Mr Quinlan: Why don’t you call it the magic pudding and be done with?
MR SESELJA: I could call it the big tree park, if you like. Mr Speaker, in addressing the budget with regard to the Department of Urban Services, it seems that the recurring theme of increased rates, taxes and charges and the recurring theme of job losses might best be seen here. This portfolio seems to be a particular example of the inability of the government to find the savings it claims will be made in this financial year.
It is interesting to see the response of the minister for this area when he is questioned on staff losses. He throws the accusations left and right and he blusters and bluffs, as we have seen. To paraphrase Shakespeare, methinks he doth protest too much. Whenever someone asks Mr Hargreaves a question about where he will find these savings, he returns to the old form, the bluff and bluster, and often he wants an apology from all and sundry.
He wants Mr Pratt to apologise to people who fear that they might lose their jobs. It is his government that has identified 80 jobs that will have to go from DUS. He confirmed that on Tuesday and he clarified it again in question time. I do commend Mr Hargreaves for being honest about it. We found it very difficult in the estimates process to get from various ministers an answer on the number of jobs that were going to be lost but, to Mr Corbell’s and Mr Hargreaves’s credit, they did come out with one, although Mr Hargreaves has seemed to want to backtrack from it and exactly what it means since then. But the loss of 80 jobs, make no mistake, is a result of this government’s economic mismanagement. Those people are suffering the direct consequences of a government that has not been able to manage its budget and they are paying with their jobs.
Mr Hargreaves can protest all he likes about Mr Pratt being a scary bad man and say that every time he raises something he is scaring the people, but Mr Hargreaves is the one who is sacking them. He is the one who is going to get rid of 80 staff. That is the truth and the people who are going to lose their jobs need to know that it is a result of his and his government’s mismanagement of the territory’s finances. The government expanded the public service and now people are losing their jobs because it cannot sustain the situation. No doubt, we will see that continue in coming years.

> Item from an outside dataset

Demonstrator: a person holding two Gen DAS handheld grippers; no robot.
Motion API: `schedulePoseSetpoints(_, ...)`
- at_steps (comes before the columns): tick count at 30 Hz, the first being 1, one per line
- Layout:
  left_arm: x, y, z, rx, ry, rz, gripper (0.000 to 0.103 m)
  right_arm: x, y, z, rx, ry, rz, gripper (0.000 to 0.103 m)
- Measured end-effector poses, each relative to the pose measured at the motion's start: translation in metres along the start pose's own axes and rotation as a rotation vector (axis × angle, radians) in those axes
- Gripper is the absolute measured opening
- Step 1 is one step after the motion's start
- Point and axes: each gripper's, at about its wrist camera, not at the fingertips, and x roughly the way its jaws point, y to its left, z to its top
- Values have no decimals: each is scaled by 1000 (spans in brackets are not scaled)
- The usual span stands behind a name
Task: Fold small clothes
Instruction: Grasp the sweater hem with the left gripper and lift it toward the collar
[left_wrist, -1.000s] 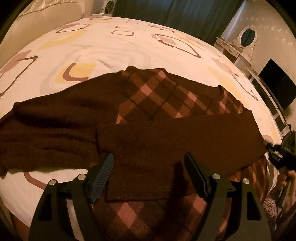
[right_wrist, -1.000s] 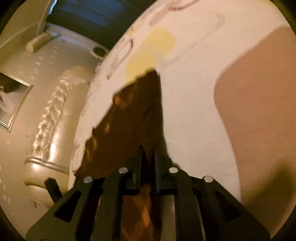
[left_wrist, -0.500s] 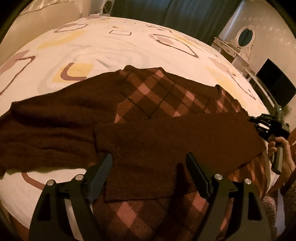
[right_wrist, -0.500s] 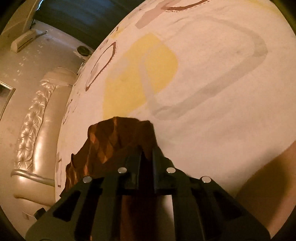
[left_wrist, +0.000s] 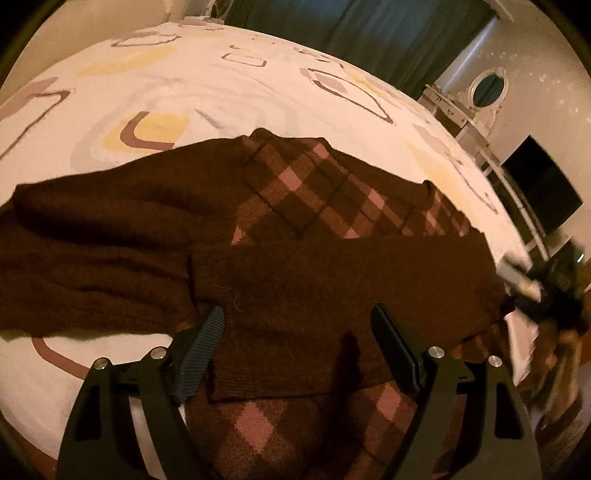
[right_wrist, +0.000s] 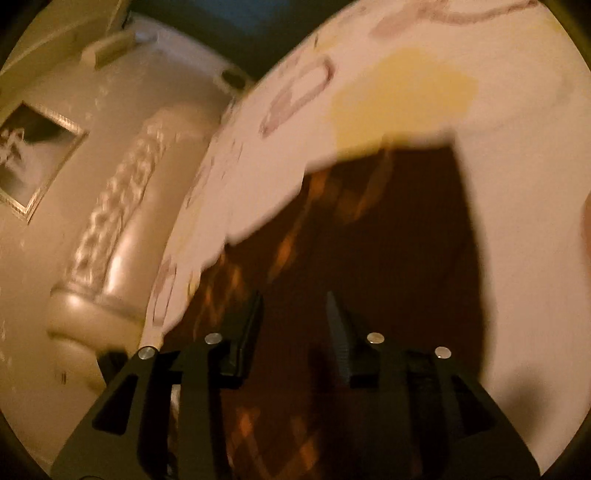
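A dark brown sweater (left_wrist: 303, 206) with a pink diamond pattern lies spread on the bed. One sleeve (left_wrist: 332, 288) is folded across its body; the other sleeve (left_wrist: 92, 236) stretches left. My left gripper (left_wrist: 299, 328) hovers open just above the folded sleeve, with nothing between its fingers. In the right wrist view, blurred, my right gripper (right_wrist: 293, 314) is over the sweater (right_wrist: 388, 240). Its jaws are opening and no cloth is pinched between them. The right gripper (left_wrist: 546, 291) shows as a blur at the sweater's right edge in the left wrist view.
The bed sheet (left_wrist: 207, 96) is white with yellow and mauve shapes. A padded headboard (right_wrist: 110, 221) and a framed picture (right_wrist: 33, 147) stand beyond the bed. A vanity with an oval mirror (left_wrist: 487, 88), a dark screen (left_wrist: 539, 192) and dark curtains (left_wrist: 351, 26) lie to the right.
My right gripper was shut on the sweater's cloth and has let it go; its jaws have parted and it has swung back over the sweater. The left gripper has stayed open in place.
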Motion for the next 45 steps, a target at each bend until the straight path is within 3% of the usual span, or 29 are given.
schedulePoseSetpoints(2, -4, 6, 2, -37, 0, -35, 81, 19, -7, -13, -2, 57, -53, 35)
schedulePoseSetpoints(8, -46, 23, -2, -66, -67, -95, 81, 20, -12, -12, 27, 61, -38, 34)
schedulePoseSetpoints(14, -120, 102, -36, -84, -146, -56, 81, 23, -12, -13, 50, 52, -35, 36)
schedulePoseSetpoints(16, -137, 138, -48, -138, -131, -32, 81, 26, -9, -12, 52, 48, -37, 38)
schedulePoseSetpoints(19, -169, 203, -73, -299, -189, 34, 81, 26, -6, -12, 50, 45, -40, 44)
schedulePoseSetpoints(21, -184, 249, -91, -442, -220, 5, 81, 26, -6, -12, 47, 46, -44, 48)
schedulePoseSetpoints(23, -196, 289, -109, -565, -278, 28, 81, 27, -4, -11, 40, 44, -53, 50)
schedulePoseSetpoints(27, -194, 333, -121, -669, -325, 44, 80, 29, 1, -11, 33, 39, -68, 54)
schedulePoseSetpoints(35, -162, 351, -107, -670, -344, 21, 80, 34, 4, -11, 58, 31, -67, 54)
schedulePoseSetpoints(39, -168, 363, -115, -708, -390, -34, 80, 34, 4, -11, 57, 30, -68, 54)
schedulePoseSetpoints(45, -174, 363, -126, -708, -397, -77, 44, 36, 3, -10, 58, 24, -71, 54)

It seems to me that perhaps Mr Hargreaves is uncomfortable with the fact that he has to reduce his department so drastically. He does seem to be uncomfortable about taking on some of his factional opponents in cabinet and in the party room on this issue, particularly as he is now responsible for the loss of jobs of former staff of Totalcare whom the Chief Minister had promised would all be looked after. In his first year of responsibility for the ministry he has to take the axe to the department.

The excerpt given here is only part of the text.